» WORK REQUIRED:
Each line of the material must be returned exactly.

» DATA BELOW:

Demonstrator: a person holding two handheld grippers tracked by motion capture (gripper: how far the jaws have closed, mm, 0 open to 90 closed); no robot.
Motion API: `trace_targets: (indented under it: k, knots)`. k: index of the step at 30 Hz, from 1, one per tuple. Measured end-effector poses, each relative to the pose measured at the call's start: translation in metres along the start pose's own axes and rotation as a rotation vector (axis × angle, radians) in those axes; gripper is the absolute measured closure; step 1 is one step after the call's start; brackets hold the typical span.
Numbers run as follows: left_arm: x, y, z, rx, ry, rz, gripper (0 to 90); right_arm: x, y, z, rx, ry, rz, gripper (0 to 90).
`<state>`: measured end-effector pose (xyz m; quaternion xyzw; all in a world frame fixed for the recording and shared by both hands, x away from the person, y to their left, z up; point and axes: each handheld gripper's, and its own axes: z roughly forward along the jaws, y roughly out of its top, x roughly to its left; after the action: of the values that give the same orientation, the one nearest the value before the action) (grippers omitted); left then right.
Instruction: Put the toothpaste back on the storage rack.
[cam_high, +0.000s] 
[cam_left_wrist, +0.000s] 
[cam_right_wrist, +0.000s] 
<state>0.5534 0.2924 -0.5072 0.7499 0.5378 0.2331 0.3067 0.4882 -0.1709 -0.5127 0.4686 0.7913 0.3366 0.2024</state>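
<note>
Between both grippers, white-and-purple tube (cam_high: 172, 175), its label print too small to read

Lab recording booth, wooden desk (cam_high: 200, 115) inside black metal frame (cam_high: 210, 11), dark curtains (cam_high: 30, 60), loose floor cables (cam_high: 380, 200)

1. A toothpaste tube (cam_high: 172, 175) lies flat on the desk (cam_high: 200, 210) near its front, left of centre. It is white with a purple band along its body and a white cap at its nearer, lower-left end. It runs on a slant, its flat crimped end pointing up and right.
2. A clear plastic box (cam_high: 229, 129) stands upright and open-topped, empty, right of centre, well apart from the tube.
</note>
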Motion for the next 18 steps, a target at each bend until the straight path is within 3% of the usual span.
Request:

» EXERCISE RESPONSE:
Demonstrator: a person holding two handheld grippers tracked by motion capture (gripper: how far the jaws have closed, mm, 0 open to 90 closed); no robot.
Motion API: `trace_targets: (indented under it: k, knots)`. k: index of the step at 30 Hz, from 1, one per tuple. Measured end-effector poses, each relative to the pose measured at the call's start: translation in metres along the start pose's own axes and rotation as a rotation vector (axis × angle, radians) in those axes; gripper is the absolute measured closure; step 1 is one step after the call's start; brackets hold the typical span.
Numbers run as follows: left_arm: x, y, z, rx, ry, rz, gripper (0 to 90); right_arm: x, y, z, rx, ry, rz, gripper (0 to 90).
`<state>`: measured end-effector pose (xyz m; quaternion xyzw; all in a world frame fixed for the recording and shared by both hands, x away from the person, y to their left, z up; point and axes: each handheld gripper's, and its own axes: z roughly forward along the jaws, y roughly out of its top, x roughly to its left; after the action: of the values that give the same orientation, the one nearest the value before the action) (grippers omitted); left then right.
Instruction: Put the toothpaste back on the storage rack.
[cam_high, +0.000s] 
[cam_left_wrist, +0.000s] 
[cam_right_wrist, +0.000s] 
<state>0.5534 0.2924 -0.5072 0.7499 0.5378 0.2331 0.3067 0.4882 -0.1709 -0.5127 0.4686 0.7913 0.3366 0.2024</state>
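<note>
Between both grippers, white-and-purple tube (cam_high: 172, 175), its label print too small to read

Lab recording booth, wooden desk (cam_high: 200, 115) inside black metal frame (cam_high: 210, 11), dark curtains (cam_high: 30, 60), loose floor cables (cam_high: 380, 200)

1. A toothpaste tube (cam_high: 172, 175) lies flat on the desk (cam_high: 200, 210) near its front, left of centre. It is white with a purple band along its body and a white cap at its nearer, lower-left end. It runs on a slant, its flat crimped end pointing up and right.
2. A clear plastic box (cam_high: 229, 129) stands upright and open-topped, empty, right of centre, well apart from the tube.
</note>
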Motion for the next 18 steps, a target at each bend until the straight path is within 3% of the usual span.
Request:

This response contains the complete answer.